Retirement plan participation rates increase up to 70 percent when plans use key design features, new research from The Principal Financial Group shows.
Automatic enrollment, automatic annual increases, online deferral changes and employer contributions are features that increase employee participation rates in employer sponsored retirement plans.
Retirement plans with any combination of at least two of these features have an average total participant savings rate of 11 percent, which is more than double the average participant savings rate of 5.2 percent for plans without these features, according to The Principal.
The Principal examined the impact of plan design features on participation and savings rates of more than 25,000 retirement plans. The results are part of a customized plan sponsor Retirement Readiness Report designed to help employers understand how well participants are saving for retirement.
“The true measure of retirement plan success is based on whether employees are saving enough to have adequate income in retirement,” said Jerry Patterson, senior vice president of retirement income strategy at The Principal. “Our analysis shows most Americans need to save in general between 11 and 15 percent, including employer contributions, over an entire working career to replace 85 percent of income in retirement.”

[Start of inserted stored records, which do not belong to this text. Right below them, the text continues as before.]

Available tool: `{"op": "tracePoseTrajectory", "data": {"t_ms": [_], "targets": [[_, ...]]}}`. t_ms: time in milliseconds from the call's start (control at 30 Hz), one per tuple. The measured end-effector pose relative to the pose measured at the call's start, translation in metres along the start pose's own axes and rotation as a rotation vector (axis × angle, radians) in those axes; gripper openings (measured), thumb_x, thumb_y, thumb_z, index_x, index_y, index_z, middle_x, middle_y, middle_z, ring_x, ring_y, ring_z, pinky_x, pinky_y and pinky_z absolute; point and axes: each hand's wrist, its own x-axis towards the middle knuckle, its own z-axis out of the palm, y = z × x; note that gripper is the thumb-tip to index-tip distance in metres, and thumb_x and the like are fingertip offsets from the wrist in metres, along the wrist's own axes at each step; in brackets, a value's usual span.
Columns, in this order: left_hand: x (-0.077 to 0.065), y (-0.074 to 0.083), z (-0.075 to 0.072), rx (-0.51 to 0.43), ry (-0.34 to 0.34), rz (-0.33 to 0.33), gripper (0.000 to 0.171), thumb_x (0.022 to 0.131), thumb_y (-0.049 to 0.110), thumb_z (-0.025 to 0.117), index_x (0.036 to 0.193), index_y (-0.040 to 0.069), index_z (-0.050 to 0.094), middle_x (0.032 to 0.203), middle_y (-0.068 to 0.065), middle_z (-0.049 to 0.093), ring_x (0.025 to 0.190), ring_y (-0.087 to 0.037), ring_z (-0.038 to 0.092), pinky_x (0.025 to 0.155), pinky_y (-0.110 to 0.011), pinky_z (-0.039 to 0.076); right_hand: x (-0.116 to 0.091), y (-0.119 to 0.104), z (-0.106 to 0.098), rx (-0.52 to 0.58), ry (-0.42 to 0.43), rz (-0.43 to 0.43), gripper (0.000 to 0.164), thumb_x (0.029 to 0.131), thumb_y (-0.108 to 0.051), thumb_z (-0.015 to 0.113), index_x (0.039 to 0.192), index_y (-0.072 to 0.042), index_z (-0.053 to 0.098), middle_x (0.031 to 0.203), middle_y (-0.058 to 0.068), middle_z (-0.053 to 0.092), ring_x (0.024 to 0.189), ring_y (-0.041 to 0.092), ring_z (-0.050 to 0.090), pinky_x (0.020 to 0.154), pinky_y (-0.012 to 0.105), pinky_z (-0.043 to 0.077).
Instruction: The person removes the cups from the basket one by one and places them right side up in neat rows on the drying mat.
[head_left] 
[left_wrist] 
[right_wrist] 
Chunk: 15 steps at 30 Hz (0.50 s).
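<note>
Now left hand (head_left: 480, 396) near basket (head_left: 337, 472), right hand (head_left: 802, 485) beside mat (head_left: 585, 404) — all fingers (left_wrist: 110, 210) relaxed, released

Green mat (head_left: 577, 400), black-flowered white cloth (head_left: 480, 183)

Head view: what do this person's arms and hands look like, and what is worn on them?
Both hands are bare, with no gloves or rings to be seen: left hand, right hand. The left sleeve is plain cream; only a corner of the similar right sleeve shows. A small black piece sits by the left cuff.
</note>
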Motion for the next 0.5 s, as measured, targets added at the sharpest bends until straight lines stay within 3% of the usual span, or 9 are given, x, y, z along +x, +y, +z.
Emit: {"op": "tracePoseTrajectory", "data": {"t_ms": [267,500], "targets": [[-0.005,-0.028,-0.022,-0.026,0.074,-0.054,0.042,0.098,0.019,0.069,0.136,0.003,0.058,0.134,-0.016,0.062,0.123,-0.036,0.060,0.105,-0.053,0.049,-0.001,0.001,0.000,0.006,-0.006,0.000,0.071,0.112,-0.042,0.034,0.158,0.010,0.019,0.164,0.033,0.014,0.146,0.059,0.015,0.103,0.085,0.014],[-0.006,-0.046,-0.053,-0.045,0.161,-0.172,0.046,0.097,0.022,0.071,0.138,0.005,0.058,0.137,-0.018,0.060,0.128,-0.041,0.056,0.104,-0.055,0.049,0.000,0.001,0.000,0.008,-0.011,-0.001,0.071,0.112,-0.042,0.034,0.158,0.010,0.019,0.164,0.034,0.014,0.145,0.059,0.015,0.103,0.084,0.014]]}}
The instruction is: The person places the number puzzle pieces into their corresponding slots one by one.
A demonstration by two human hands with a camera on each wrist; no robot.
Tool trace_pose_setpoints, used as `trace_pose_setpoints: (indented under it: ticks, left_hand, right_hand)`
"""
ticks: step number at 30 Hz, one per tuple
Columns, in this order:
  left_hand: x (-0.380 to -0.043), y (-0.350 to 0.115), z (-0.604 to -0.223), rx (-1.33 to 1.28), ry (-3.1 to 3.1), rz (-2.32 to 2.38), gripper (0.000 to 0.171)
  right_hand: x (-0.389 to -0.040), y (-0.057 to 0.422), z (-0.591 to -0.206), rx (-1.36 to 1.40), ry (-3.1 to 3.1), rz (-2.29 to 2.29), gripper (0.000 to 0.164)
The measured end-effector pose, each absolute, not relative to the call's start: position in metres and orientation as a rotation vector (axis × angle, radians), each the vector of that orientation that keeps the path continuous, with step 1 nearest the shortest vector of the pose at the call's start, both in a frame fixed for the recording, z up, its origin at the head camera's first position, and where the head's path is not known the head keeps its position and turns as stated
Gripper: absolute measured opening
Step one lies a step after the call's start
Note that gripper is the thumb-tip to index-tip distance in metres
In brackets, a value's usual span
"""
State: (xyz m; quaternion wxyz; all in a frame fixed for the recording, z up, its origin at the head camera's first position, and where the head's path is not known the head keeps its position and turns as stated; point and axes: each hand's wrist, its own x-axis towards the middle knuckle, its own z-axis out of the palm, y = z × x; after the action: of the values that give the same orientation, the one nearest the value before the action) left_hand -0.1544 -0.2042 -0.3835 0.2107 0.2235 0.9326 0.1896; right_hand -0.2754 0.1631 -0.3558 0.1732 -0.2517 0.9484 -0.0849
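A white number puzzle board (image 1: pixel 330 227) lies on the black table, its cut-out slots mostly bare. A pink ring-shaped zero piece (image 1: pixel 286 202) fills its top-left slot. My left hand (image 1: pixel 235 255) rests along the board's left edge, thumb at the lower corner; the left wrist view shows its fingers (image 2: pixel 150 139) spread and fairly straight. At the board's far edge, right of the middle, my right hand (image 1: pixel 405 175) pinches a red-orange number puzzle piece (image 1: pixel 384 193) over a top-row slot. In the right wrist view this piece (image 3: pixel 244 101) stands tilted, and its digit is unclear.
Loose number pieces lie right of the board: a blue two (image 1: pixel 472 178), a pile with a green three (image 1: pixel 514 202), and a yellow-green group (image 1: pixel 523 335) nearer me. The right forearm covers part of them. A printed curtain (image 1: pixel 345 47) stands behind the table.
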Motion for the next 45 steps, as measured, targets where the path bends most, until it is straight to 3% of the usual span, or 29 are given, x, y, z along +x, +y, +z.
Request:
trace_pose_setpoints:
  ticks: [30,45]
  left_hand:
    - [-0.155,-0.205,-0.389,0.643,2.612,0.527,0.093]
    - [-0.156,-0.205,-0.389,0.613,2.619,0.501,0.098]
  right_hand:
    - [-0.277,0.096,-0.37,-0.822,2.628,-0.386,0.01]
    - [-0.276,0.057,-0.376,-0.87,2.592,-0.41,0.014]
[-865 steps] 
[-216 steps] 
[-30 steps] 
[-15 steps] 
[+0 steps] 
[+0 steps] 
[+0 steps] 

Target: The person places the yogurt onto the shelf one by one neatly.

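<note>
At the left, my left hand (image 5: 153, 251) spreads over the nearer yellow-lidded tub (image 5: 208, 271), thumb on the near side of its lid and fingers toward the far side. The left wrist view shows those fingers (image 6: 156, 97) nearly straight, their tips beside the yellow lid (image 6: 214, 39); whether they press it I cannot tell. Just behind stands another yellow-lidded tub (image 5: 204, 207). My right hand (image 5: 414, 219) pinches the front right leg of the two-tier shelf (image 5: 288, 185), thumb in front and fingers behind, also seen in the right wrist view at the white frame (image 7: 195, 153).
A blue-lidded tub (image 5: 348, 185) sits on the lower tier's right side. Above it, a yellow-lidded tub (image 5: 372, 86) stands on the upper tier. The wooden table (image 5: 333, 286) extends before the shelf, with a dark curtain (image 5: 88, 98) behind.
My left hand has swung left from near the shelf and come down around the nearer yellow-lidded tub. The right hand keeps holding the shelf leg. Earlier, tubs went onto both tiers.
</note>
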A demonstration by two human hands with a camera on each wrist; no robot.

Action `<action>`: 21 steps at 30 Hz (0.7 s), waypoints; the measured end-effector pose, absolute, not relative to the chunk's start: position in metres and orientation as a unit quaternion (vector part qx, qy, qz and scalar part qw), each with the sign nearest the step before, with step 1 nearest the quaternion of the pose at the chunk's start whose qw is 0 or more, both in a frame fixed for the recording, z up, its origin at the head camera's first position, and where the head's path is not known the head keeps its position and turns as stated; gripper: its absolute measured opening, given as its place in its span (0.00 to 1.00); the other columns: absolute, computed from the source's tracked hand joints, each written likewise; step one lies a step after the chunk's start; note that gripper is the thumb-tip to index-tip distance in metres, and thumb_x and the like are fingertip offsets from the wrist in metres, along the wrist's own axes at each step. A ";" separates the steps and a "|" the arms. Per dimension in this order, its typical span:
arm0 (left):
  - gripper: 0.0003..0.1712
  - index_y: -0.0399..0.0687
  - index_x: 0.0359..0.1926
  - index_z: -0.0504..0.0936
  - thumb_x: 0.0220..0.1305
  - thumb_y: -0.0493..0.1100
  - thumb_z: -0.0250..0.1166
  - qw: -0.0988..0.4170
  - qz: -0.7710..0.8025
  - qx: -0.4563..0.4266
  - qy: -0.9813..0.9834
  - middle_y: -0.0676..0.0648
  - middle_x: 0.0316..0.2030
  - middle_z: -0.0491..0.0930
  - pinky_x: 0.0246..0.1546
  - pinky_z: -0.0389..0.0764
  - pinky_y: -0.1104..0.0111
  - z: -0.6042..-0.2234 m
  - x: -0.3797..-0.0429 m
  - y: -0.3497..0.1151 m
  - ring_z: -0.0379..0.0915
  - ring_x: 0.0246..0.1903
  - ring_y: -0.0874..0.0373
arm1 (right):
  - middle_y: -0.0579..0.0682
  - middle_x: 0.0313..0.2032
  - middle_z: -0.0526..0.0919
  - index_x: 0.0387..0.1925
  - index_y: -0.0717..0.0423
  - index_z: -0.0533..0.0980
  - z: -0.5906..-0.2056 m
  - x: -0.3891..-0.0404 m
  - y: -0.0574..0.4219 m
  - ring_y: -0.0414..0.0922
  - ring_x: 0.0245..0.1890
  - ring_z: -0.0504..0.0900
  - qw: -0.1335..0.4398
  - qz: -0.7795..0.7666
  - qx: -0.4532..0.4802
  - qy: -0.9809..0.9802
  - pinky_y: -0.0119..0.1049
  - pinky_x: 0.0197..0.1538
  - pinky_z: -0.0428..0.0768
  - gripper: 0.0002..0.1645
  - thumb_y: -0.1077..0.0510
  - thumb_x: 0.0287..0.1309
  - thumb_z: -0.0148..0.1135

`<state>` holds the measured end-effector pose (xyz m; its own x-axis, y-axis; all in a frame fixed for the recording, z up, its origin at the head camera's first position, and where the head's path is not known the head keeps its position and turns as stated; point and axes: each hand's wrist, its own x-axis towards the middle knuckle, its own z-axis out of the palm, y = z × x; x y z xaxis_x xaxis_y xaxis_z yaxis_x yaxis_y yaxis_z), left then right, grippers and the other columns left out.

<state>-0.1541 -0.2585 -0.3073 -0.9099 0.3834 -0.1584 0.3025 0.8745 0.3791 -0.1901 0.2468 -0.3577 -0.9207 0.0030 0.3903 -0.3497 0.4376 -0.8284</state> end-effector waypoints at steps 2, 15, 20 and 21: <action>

To make the largest impact on savings, The Principal recommends: automatic enrollment for all employees at six percent deferral; automatic annual increases of at least one percent annually; online deferral changes available to participants; and employer contribution or match.
The customized Retirement Readiness Report shows employers how many employees are on track to replace a sufficient level of income in retirement. If employees are falling short, the report offers plan design changes that, based on the research from The Principal, have been shown to increase savings.
“This report may be a wakeup call for some employers when they see how many of their employees are not adequately financially prepared for their retirement,” notes Patterson. “It’s a better return on investment for the employer because, for often no additional cost, their employees become much better prepared for their retirement.”